Imaging and physiology
- Chest X-ray is frequently normal on admission even with severe inhalation injury; infiltrates/pulmonary oedema develop over 24–72 h. A normal initial CXR does NOT exclude injury.
- Chest CT is more sensitive for early interstitial/alveolar change.
- Falling PaO2/FiO2 ratio and falling respiratory compliance are the physiological signatures of evolving lower-airway injury/ARDS.
- ECG — CO causes myocardial ischaemia, arrhythmia, ST changes; patients with pre-existing coronary disease are vulnerable at lower COHb levels.
The management
1. The airway — the early the intubation.[1][3][4]
- The intubate the before the oedema → the difficult.
- The small-the-bore the ETT (the oedema → the smaller); the experienced the operator.[1][3]
- The 100 per cent the oxygen (the CO the elimination).
- The lung-the-protective (the if the ARDS — the low the TV, the plateau below 30).[4]
- The PEEP (the alveolar the recruitment).[3]
3. The bronchodilators + the airway the toilet.[1][3]
- The beta-2 (the bronchospasm).
- The suction, the saline the lavage, the mucolytic (the N-the acetylcysteine — the nebulised).[1][3]
- The nebulised the heparin (the cast the prevention — the controversial but the used).[1]

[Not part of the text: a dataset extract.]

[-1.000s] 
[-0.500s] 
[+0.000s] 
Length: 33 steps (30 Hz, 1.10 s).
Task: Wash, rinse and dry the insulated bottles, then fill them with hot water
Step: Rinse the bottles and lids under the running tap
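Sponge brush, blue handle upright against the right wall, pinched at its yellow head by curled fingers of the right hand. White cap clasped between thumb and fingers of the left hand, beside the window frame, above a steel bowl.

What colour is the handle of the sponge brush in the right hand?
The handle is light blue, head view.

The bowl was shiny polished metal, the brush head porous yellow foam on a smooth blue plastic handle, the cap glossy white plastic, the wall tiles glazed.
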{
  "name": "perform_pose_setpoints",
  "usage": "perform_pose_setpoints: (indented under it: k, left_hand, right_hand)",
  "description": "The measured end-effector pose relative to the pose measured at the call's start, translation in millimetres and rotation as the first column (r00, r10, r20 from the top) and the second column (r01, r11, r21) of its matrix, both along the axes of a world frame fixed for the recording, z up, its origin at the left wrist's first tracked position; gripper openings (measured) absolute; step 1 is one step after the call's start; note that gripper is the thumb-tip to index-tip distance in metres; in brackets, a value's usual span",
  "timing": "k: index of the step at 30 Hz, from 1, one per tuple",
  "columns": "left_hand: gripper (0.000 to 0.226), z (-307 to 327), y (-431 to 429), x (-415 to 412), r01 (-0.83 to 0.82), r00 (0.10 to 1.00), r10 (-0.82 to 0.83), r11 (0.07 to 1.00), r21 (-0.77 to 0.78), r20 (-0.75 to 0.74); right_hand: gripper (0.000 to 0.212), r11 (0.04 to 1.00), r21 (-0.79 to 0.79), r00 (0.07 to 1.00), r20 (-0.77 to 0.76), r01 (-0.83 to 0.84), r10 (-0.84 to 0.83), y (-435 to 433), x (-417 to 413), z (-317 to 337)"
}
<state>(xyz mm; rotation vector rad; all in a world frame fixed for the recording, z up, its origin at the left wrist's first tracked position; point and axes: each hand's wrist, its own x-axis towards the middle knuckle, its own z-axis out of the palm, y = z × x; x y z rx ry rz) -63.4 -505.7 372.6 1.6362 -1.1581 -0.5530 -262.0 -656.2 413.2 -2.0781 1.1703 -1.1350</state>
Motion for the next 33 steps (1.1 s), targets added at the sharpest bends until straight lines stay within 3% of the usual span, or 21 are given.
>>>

4. The CO / the cyanide.[2][3]
- The 100 per cent the oxygen (the CO the t1/2 the 80 min).
- The HBO for the severe (the LOC, the neuro, the pregnancy, the cardiac).[2]
- The hydroxocobalamin for the cyanide (the smoke).[3]
- The inhalation the injury the increases the fluid the requirement by the 30 to the 40 per cent (the greater the capillary the leak).[1]
Management of smoke inhalation injury — airway, oxygen, ventilation, antidote, fluid
- AIRWAY — decide to intubate EARLY (before oedema makes it impossible). (a) Indications to intubate: hoarse voice / change in voice, stridor, drooling/dysphagia, deep facial/perioral burns, pharyngeal blistering/erythema on laryngoscopy, depressed consciousness (CO/CN), respiratory failure, or a large burn requiring transfer where airway loss in transit is a risk. (b) TIMING is the key exam point: supraglottic oedema PROGRESSES and peaks at 24–48 h — once it is severe, laryngoscopy reveals a swollen, distorted, bleeding larynx and the patient becomes the classic can't-intubate/can't-ventilate disaster. Intubate while you still can. (c) TECHNIQUE: use a smaller ETT than usual (oedematous glottis — start at 6.0–6.5 mm cuffed in an adult if needed); have a senior/experienced operator; have a surgical airway / rigid bronchoscope / difficult-airway trolley immediately available; perform an awake fibreoptic intubation if airway oedema is already advanced but the patient is cooperative; do NOT use a long-acting paralytic that will commit you before the tube is secured. (d) Secure the tube meticulously — facial burns make standard tape impossible; use harness ties. (e) Do NOT extubate early — re-assess with a cuff-leak test and repeat laryngoscopy; oedema can persist for several days.[1][3]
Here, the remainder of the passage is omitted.